**ACTION ITEM:** Each entry that follows is to be copied exactly, minus any pictures.

**Collected data entries:**

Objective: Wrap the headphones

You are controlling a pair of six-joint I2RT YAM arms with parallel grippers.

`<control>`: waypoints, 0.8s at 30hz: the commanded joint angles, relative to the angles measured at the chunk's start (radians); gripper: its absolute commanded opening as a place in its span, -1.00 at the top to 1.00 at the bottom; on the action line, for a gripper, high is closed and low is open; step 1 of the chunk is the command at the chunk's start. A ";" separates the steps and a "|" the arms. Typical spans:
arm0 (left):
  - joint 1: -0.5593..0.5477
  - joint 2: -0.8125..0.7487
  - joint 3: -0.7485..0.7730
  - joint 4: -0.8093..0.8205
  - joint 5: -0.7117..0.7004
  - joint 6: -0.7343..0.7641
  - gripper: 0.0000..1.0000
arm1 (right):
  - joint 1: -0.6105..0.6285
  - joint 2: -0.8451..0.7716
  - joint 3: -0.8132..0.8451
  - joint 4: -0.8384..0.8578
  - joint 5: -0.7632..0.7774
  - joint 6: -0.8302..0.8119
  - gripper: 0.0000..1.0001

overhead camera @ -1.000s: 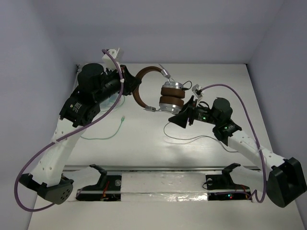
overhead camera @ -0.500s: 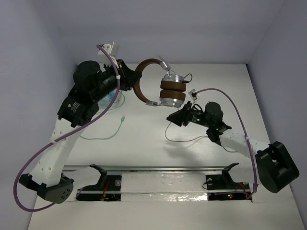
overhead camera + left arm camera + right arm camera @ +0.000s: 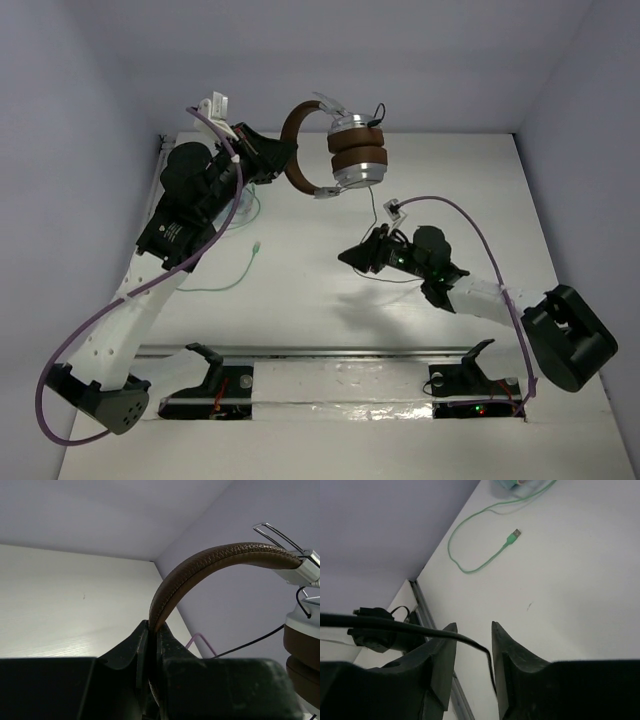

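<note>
Two arms are sharing the job. The left gripper point(image 3: 270, 160) is clenching the brown headband point(image 3: 210, 560) of the headphones point(image 3: 350, 158) between its fingers. It is holding them in the air over the far edge of the counter point(image 3: 300, 320), roughly midway along it, with the silver cups pressed together and hanging to the right of the grip. The black cable point(image 3: 375, 212) is dropping from the cups toward the right gripper point(image 3: 354, 256), which is hovering low near the counter's middle. In the right wrist view its fingers are standing parted, and the cable is running loosely across the gap, not pinched. No turns of cable are showing on the headband or cups, so the wrapping step is probably only starting, with the cable being gathered first. The next move is likely calling for the right fingers to close on the cable and carry it around the cups or band. Meanwhile the left would need to hold steady, and the pull should stay light so the thin lead is not yanked. The left arm is reaching up from the near-left corner, elbow high by the left edge, wrist turned rightward. The right arm is stretching low from the near-right corner, fingers pointing left. A green cable point(image 3: 243, 275) is lying toward the left edge, well apart.
</note>
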 commanded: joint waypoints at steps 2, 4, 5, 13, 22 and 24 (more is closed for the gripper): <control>0.005 -0.013 0.076 0.147 -0.032 -0.057 1.00 | 0.036 0.007 -0.014 0.091 0.044 0.016 0.35; 0.005 -0.010 0.080 0.139 -0.064 -0.051 1.00 | 0.057 0.006 -0.019 0.090 0.051 0.029 0.61; 0.005 -0.012 0.074 0.141 -0.076 -0.048 1.00 | 0.066 0.004 -0.021 0.087 0.054 0.032 0.67; 0.005 -0.056 -0.087 0.201 -0.281 -0.055 1.00 | 0.187 -0.086 0.032 -0.235 0.267 0.000 1.00; 0.005 -0.128 -0.194 0.161 -0.622 0.052 1.00 | 0.315 -0.219 0.093 -0.557 0.424 -0.029 1.00; 0.005 -0.130 -0.199 0.147 -0.673 0.070 1.00 | 0.345 -0.232 0.110 -0.597 0.446 -0.027 1.00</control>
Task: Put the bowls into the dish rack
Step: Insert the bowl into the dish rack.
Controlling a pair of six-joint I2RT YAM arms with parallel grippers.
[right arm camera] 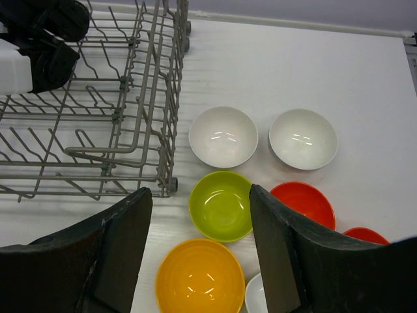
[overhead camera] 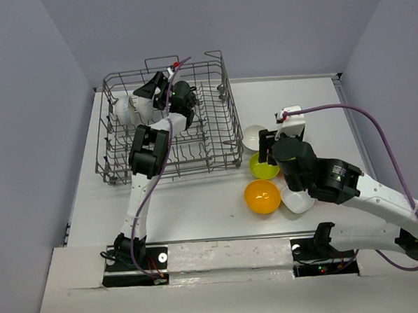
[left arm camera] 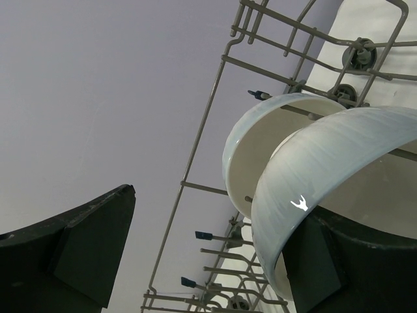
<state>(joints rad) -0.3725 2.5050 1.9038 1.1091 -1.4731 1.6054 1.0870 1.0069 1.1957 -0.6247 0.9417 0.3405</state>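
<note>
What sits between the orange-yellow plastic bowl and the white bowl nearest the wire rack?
The lime green round plastic bowl, clearest in the right wrist view.

White table [overhead camera: 197, 192], rack [overhead camera: 195, 168] on far-left part, by far-left corner. Bowls loose on the top just R of rack, mid-table toward R edge, all mouth-up. Farthest back: white bowl [right arm camera: 223, 136] w/ 2nd white bowl [right arm camera: 303, 138] beside it. Green bowl [right arm camera: 220, 205] by rack's near-R corner. Yellow bowl [right arm camera: 201, 277] nearer near edge. Red bowl [right arm camera: 303, 202] & 2nd red bowl [right arm camera: 366, 236] R of green. 3rd white bowl [overhead camera: 295, 201] beside yellow, partly hidden.
</note>
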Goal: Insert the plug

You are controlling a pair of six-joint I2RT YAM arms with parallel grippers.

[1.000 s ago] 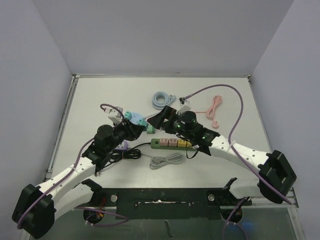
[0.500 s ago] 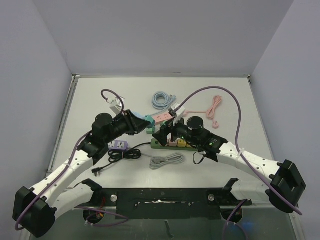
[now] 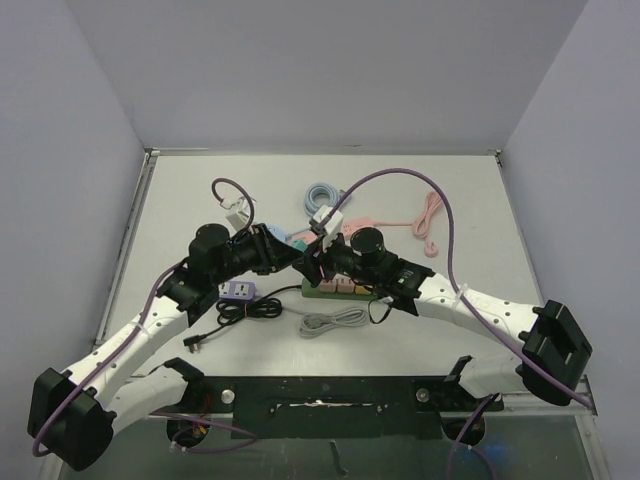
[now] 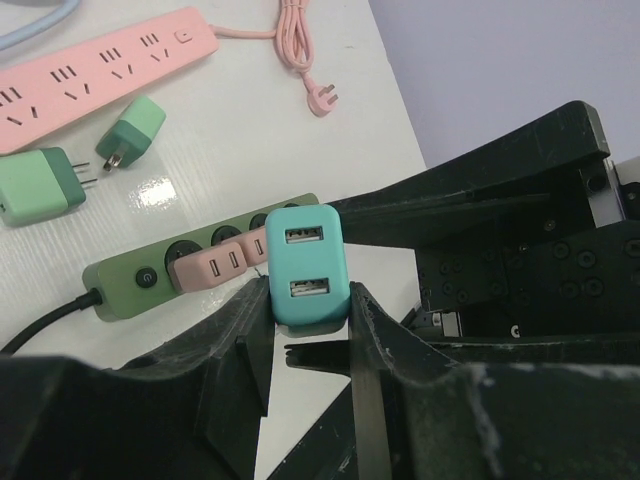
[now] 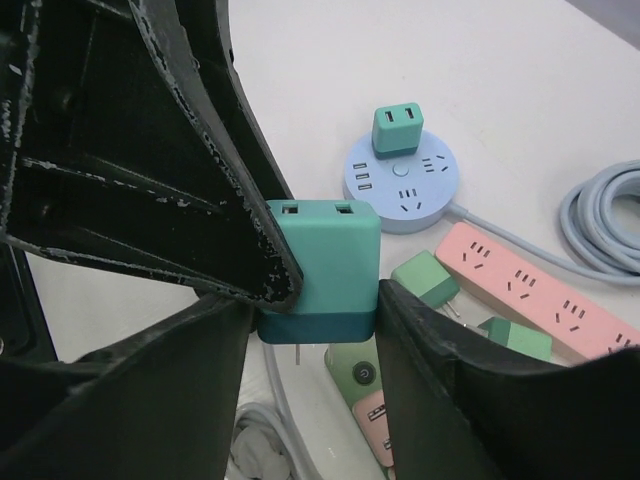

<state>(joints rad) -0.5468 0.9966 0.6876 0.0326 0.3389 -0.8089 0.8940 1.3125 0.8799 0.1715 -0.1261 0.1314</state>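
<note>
The teal plug [image 4: 307, 268], with two USB ports on its face, is held in the air between both grippers. My left gripper [image 4: 308, 300] is shut on its lower end. In the right wrist view the plug [image 5: 325, 270] shows its dark base and prongs pointing down, and my right gripper [image 5: 315, 320] has a finger against each side of it. One left finger overlaps the plug's left half there. Below lies the green power strip [image 4: 120, 285] with pink plugs in its sockets. From above, the left gripper [image 3: 283, 248] and right gripper [image 3: 308, 262] meet over that strip's [image 3: 340, 288] left end.
A pink power strip [image 4: 90, 65] and two loose green plugs [image 4: 133, 128] [image 4: 35, 185] lie behind. A round blue socket hub [image 5: 405, 185] carries a green plug. A grey cable bundle [image 3: 333, 322], a blue coil [image 3: 322, 195] and a pink cable [image 3: 430, 215] lie around.
My right gripper has swung left to meet the left one and closed from wide open onto the teal plug. The left gripper has kept its grip and shifted slightly right.
</note>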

**ANSWER FOR THE TASK:**
Objective: Wrap the headphones

You are controlling a pair of six-joint I2RT YAM arms with parallel grippers.

`<control>`: waypoints, 0.8s at 30hz: the commanded joint angles, relative to the angles measured at the chunk's start (radians); gripper: its absolute commanded opening as a place in its span, -1.00 at the top to 1.00 at the bottom; on the action line, for a gripper, high is closed and low is open; step 1 of the chunk is the command at the chunk's start. A ";" separates the steps and a "|" the arms. Typical spans:
arm0 (left):
  - joint 1: -0.5593..0.5477
  - joint 2: -0.8125..0.7487
  - joint 3: -0.7485..0.7730
  - joint 4: -0.8093..0.8205
  - joint 5: -0.7117..0.7004
  - joint 6: -0.7343..0.7641
  - gripper: 0.0000..1.0000
arm1 (right):
  - joint 1: -0.6105..0.6285
  - joint 2: -0.8451..0.7716
  - joint 3: -0.8132..0.8451
  - joint 4: -0.8384..0.8578
  - joint 5: -0.7632..0.7774
  - joint 6: -0.8302..0.8119
  - gripper: 0.0000..1.0001

overhead camera @ -1.000s: 
overhead camera @ -0.500s: 
overhead camera + left arm camera + right arm camera @ +0.000s: 

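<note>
Two arms are sharing the job. The left gripper point(image 3: 270, 160) is clenching the brown headband point(image 3: 210, 560) of the headphones point(image 3: 350, 158) between its fingers. It is holding them in the air over the far edge of the counter point(image 3: 300, 320), roughly midway along it, with the silver cups pressed together and hanging to the right of the grip. The black cable point(image 3: 375, 212) is dropping from the cups toward the right gripper point(image 3: 354, 256), which is hovering low near the counter's middle. In the right wrist view its fingers are standing parted, and the cable is running loosely across the gap, not pinched. No turns of cable are showing on the headband or cups, so the wrapping step is probably only starting, with the cable being gathered first. The next move is likely calling for the right fingers to close on the cable and carry it around the cups or band. Meanwhile the left would need to hold steady, and the pull should stay light so the thin lead is not yanked. The left arm is reaching up from the near-left corner, elbow high by the left edge, wrist turned rightward. The right arm is stretching low from the near-right corner, fingers pointing left. A green cable point(image 3: 243, 275) is lying toward the left edge, well apart.
</note>
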 commanded: joint waypoints at steps 2, 4, 5, 13, 22 and 24 (more is closed for the gripper): <control>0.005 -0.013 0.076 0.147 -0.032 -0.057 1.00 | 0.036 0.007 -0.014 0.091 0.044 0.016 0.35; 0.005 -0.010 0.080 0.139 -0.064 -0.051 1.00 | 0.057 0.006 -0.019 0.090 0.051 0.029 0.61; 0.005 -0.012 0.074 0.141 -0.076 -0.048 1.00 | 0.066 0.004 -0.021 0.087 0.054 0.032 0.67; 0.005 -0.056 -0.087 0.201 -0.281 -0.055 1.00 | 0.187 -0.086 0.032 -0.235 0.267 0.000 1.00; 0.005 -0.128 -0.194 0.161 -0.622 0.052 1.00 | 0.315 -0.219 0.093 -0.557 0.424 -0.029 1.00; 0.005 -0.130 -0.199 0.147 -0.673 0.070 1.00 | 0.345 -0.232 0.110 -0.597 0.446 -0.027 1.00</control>
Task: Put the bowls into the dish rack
Step: Insert the bowl into the dish rack.
Controlling a pair of six-joint I2RT YAM arms with parallel grippers.
[right arm camera] 
[overhead camera] 
[left arm camera] 
<state>(joints rad) -0.3725 2.5050 1.9038 1.1091 -1.4731 1.6054 1.0870 1.0069 1.1957 -0.6247 0.9417 0.3405</state>
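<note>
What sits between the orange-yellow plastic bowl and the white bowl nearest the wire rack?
The lime green round plastic bowl, clearest in the right wrist view.

White table [overhead camera: 197, 192], rack [overhead camera: 195, 168] on far-left part, by far-left corner. Bowls loose on the top just R of rack, mid-table toward R edge, all mouth-up. Farthest back: white bowl [right arm camera: 223, 136] w/ 2nd white bowl [right arm camera: 303, 138] beside it. Green bowl [right arm camera: 220, 205] by rack's near-R corner. Yellow bowl [right arm camera: 201, 277] nearer near edge. Red bowl [right arm camera: 303, 202] & 2nd red bowl [right arm camera: 366, 236] R of green. 3rd white bowl [overhead camera: 295, 201] beside yellow, partly hidden.
</note>
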Goal: Insert the plug

You are controlling a pair of six-joint I2RT YAM arms with parallel grippers.

[1.000 s ago] 
[0.500 s ago] 
[now] 
[now] 
[now] 

<state>(joints rad) -0.5468 0.9966 0.6876 0.0326 0.3389 -0.8089 0.8940 1.3125 0.8799 0.1715 -0.1261 0.1314</state>
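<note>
The teal plug [image 4: 307, 268], with two USB ports on its face, is held in the air between both grippers. My left gripper [image 4: 308, 300] is shut on its lower end. In the right wrist view the plug [image 5: 325, 270] shows its dark base and prongs pointing down, and my right gripper [image 5: 315, 320] has a finger against each side of it. One left finger overlaps the plug's left half there. Below lies the green power strip [image 4: 120, 285] with pink plugs in its sockets. From above, the left gripper [image 3: 283, 248] and right gripper [image 3: 308, 262] meet over that strip's [image 3: 340, 288] left end.
A pink power strip [image 4: 90, 65] and two loose green plugs [image 4: 133, 128] [image 4: 35, 185] lie behind. A round blue socket hub [image 5: 405, 185] carries a green plug. A grey cable bundle [image 3: 333, 322], a blue coil [image 3: 322, 195] and a pink cable [image 3: 430, 215] lie around.
My right gripper has swung left to meet the left one and closed from wide open onto the teal plug. The left gripper has kept its grip and shifted slightly right.
</note>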

The exercise contains nothing more.